6- La demande de nullité de cette clause sera rejetée, comme l'a jugé le tribunal de commerce.
Sur l'indemnité contestée:
7- La société [Adresse 2], pour demander que l'indemnité soit portée à 115 589,66 euros, soutient que le rendement doit être fixé à 21,13 hectolitres à l'hectare, et non 25 hl, ce qui conduirait à un capital réalisé de 307 599,97 euros, à soustraire de la perte garantie.
8- Pour autant, la société Pacifica est fondée à opposer que ce rendement de 21,13 hl/ha, qui est celui enregistré dans les documents comptables de l'assurée, ne peut être retenu, puisqu'il est inférieur au rendement déterminé par l'expert, qui doit alors servir de base au calcul comme prévu au contrat.
9- Il peut être relevé avec la société Pacifica que la société [Adresse 2] n'a pas respecté ses obligations contractuelles qui étaient de veiller à la conservation des récoltes sinistrées jusqu'à la venu de l'expert, puisqu'elle a procédé à la vendange d'une grande partie des récoltes avant la visite de l'expert.
10- Il doit ensuite être observé que la société [Adresse 2] a ensuite accepté une estimation contradictoire d'un rendement minimum de 25 hl/ha établi avec l'expert, conformément au contrat, sur laquelle elle est mal fondée à tenter de revenir.
11- Il apparaît que la société Pacifica a correctement appliqué la formule contractuelle (contrat p. 12, pièce n° 2 de la SCEA), qui s'exprime ainsi :
capitaux réalisés = rendement réalisé x prix choisi x surface
soit en l'espèce, pour le Bordeaux Supérieur rouge :
25 hl x 450 euros x 32,35 = 363 937,50 euros
12- En ajoutant 2 485,95 euros pour le Bordeaux blanc, le total des capitaux réalisés s'élève à 366 423, 45 euros, pour l'application de la formule contractuelle (même pièce) :
indemnité = capital garanti - capital réalisé
soit 423 189,64 - 366 423,45 = 56 766,19 euros.
13- Il n'est pas contesté que ce montant a bien été adressé par la société Pacifica à la société [Adresse 2], de sorte que cette dernière a été remplie de ses droits par une application correcte du contrat d'assurance liant les parties.

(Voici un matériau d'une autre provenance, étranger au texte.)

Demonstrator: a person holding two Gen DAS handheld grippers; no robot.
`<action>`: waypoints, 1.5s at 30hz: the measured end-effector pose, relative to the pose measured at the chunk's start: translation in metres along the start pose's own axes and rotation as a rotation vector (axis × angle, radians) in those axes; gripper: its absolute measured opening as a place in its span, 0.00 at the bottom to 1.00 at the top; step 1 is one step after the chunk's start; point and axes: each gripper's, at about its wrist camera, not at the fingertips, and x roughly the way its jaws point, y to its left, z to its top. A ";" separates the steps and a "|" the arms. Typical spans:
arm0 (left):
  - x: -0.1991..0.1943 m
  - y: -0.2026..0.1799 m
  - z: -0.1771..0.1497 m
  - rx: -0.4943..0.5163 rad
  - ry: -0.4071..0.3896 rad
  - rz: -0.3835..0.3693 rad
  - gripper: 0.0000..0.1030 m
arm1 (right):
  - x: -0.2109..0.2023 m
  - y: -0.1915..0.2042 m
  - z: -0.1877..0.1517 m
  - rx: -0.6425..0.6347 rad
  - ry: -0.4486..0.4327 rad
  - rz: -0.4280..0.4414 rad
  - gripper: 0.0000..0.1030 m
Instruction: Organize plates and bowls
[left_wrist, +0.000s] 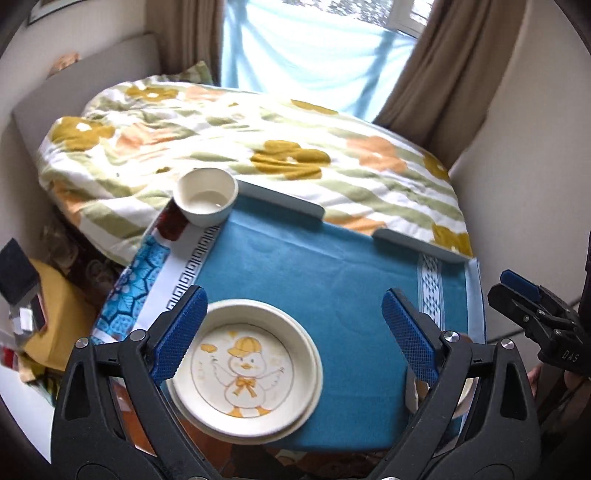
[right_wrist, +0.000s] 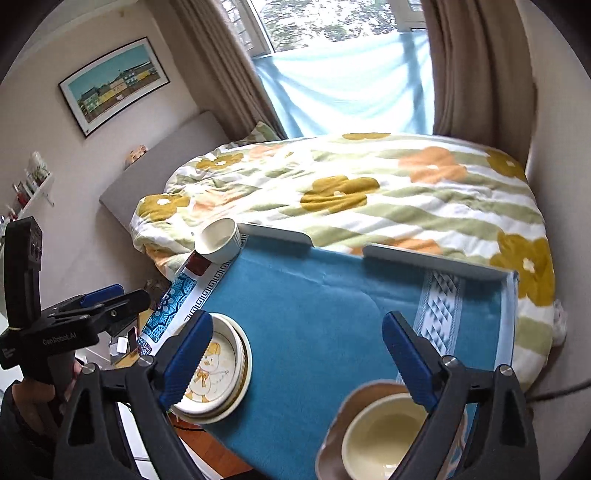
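A floral duvet (left_wrist: 229, 140) fills the upper frame. Below it, the blue cloth (left_wrist: 314, 295) carries stacked duck plates (left_wrist: 243, 369) lower left and a white bowl (left_wrist: 206, 197) upper left. Left gripper (left_wrist: 295, 336) and right gripper (right_wrist: 299, 362) both gape, released, grasping nothing.

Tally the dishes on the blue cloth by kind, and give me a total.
Plates: 2, stacked, a duck plate on a plain plate
Cream bowls: 2, far corner bowl and near bowl
Brown wavy dish under the near bowl: 1
Total: 5
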 end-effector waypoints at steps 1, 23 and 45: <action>0.001 0.015 0.009 -0.034 -0.018 -0.004 0.93 | 0.009 0.009 0.013 -0.032 0.005 0.010 0.89; 0.235 0.190 0.087 -0.296 0.213 -0.088 0.45 | 0.350 0.076 0.096 0.137 0.389 0.157 0.57; 0.247 0.182 0.094 -0.204 0.195 -0.001 0.19 | 0.372 0.082 0.084 0.138 0.364 0.158 0.16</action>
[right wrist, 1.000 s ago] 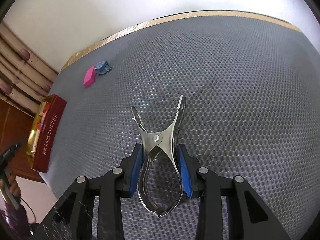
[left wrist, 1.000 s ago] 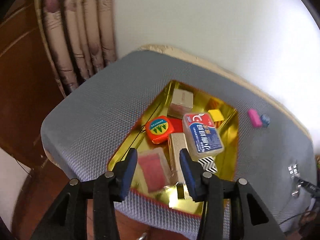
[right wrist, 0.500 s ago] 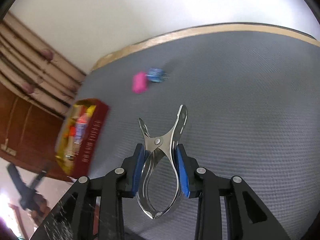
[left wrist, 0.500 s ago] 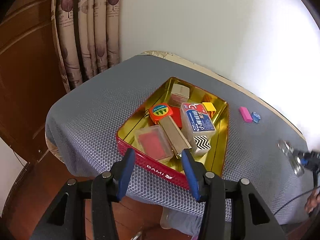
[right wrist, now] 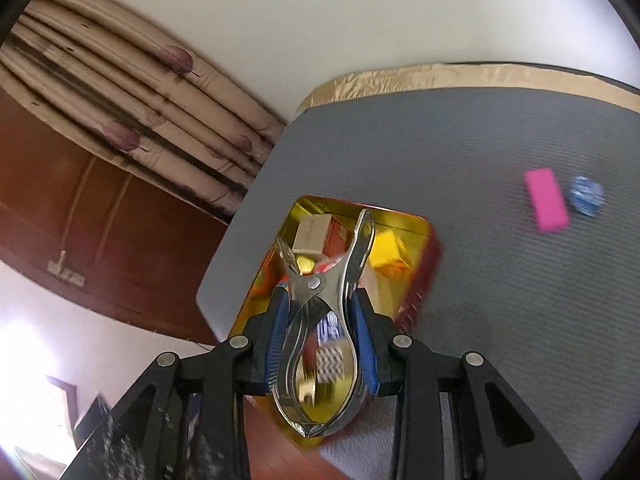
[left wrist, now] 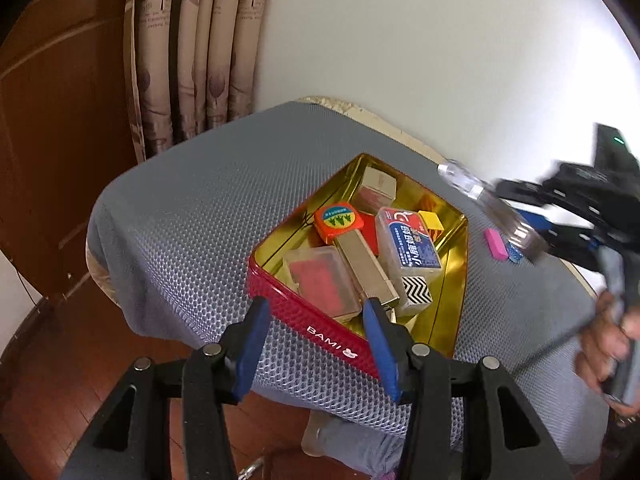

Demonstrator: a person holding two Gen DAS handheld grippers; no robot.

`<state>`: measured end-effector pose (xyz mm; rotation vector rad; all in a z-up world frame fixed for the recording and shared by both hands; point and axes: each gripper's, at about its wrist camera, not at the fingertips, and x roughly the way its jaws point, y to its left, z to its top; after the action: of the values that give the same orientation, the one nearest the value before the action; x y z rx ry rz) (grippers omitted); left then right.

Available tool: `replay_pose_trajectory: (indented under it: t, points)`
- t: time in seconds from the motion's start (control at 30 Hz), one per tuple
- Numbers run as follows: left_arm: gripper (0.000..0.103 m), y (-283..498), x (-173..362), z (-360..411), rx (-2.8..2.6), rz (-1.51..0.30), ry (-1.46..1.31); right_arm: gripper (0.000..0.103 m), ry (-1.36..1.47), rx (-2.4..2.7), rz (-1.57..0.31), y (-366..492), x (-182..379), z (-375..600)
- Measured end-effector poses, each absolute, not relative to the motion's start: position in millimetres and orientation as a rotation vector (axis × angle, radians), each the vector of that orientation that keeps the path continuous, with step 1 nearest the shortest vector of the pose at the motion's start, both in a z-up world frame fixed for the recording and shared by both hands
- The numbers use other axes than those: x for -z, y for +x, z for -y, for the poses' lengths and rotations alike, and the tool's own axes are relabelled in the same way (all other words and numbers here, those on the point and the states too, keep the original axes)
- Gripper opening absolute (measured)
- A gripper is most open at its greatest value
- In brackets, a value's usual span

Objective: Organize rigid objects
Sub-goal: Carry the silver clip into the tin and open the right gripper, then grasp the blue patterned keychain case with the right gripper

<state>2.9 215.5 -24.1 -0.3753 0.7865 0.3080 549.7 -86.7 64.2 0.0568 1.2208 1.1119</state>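
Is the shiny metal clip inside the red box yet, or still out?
Still out. The metal clip is squeezed between the right tongs, held in the air above the red tin, not resting among the things inside.

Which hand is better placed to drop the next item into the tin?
Right. The right gripper is shut on the metal clip, over the red tin. The left gripper is open, empty, at the tin's near edge.

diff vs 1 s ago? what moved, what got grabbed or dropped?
The right gripper, shut on the shiny metal spring clamp, carried it from the bare grey mat to above the gold-lined red tin. The left gripper backed off the tin, jaws open, empty. Pink eraser and tin contents unchanged.
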Motion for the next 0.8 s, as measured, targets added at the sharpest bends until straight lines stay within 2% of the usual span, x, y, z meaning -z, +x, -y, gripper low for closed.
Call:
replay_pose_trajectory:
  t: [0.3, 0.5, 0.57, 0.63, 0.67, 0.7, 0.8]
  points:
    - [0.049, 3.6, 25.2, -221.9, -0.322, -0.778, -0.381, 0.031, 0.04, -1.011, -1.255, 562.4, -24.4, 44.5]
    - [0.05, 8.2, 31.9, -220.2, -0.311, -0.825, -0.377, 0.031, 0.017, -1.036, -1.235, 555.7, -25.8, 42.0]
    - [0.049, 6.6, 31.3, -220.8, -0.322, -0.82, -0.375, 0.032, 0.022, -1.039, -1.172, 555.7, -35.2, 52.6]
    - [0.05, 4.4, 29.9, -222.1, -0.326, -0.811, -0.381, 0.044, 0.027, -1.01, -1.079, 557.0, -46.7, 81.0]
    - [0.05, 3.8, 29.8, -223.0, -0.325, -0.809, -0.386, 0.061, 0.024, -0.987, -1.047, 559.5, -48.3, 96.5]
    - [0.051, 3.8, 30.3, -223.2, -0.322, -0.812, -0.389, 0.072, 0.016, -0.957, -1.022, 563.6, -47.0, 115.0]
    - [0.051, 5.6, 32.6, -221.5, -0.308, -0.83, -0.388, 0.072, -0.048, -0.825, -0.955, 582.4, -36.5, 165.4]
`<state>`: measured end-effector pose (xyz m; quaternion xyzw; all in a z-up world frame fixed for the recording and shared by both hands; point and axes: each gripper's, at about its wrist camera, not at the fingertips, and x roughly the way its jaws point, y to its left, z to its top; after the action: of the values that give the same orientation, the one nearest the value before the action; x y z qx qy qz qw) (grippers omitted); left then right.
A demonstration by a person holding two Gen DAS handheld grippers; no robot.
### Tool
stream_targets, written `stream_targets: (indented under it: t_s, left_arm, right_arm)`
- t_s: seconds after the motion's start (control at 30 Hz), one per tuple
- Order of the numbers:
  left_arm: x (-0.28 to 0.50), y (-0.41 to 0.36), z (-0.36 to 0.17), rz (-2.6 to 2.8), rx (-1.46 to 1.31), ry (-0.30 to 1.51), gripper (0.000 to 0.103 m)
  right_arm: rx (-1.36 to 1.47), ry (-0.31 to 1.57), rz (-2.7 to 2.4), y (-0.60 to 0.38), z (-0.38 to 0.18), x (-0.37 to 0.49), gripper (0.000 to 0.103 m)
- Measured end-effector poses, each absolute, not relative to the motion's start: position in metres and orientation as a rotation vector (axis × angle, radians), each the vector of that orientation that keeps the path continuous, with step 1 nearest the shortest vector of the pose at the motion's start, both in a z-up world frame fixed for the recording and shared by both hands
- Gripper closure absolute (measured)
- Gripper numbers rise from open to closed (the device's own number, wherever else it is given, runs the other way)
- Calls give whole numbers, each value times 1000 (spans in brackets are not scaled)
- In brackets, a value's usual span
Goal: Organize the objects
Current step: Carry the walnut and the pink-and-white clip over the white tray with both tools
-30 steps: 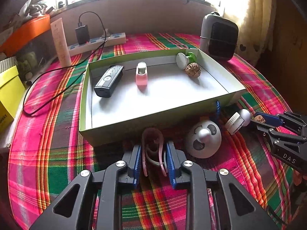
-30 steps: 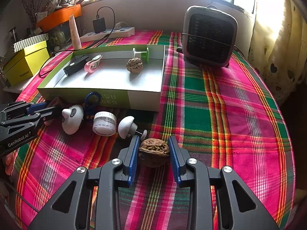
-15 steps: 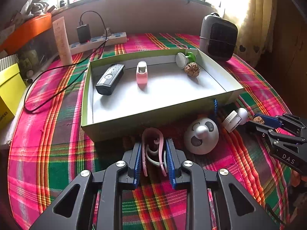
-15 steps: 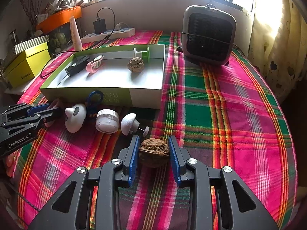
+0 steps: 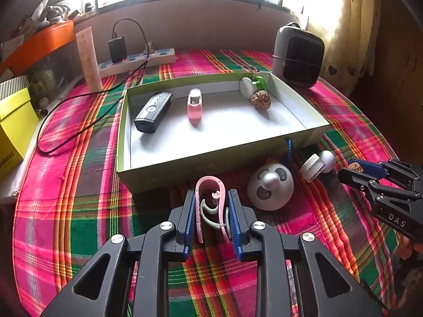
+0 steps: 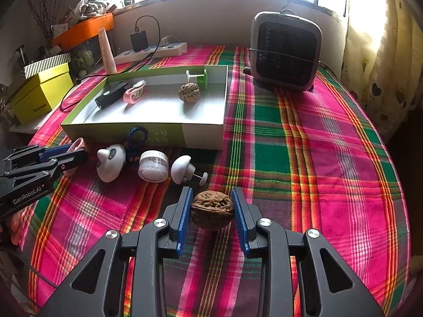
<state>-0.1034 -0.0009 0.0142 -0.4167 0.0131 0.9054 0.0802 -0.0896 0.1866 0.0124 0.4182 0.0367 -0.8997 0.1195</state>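
My left gripper (image 5: 211, 211) is shut on a pink clip (image 5: 210, 200) and holds it just in front of the near wall of the green box (image 5: 185, 166). My right gripper (image 6: 211, 208) is shut on a walnut (image 6: 212, 209) above the plaid cloth, right of the box (image 6: 201, 132). The box holds a black remote (image 5: 153, 112), a pink clip (image 5: 194, 104), a green and white spool (image 5: 252, 85) and another walnut (image 5: 261, 100). On the cloth by the box lie a panda toy (image 5: 271, 187), a small white jar (image 6: 153, 165), a white mushroom knob (image 6: 182, 169) and a blue ring (image 6: 137, 137).
A grey heater (image 6: 285, 52) stands at the back right. A power strip with charger and cable (image 5: 137, 58), a cream tube (image 5: 88, 60), a yellow box (image 6: 42, 92) and an orange tray (image 6: 84, 29) are at the back left.
Both grippers have lifted and drawn back a little with their objects still held. The box and loose items look smaller and farther in both views.
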Motion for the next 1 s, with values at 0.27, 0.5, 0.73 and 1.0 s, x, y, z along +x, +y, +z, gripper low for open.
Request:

Le jugement attaqué sera confirmé.
Sur les autres demandes
14- Partie tenue aux dépens d'appel, la SCEA [Adresse 2] paiera à la société Pacifica la somme de 3 000 euros sur le fondement de l'article 700 du code de procédure civile en cause d'appel.
PAR CES MOTIFS
La cour, statuant publiquement, contradictoirement et en dernier ressort,
Confirme le jugement rendu entre les parties le 3 février 2022 par le tribunal de commerce de Bordeaux,
Condamne la SCEA [Adresse 2] à payer à la SA Pacifica la somme de 3 000 euros sur le fondement de l'article 700 du code de procédure civile en cause d'appel,
Condamne la SCEA [Adresse 2] aux dépens d'appel.
Le présent arrêt a été signé par Monsieur Jean-Pierre FRANCO, président, et par Monsieur Hervé GOUDOT, greffier, auquel la minute de la décision a été remise par le magistrat signataire.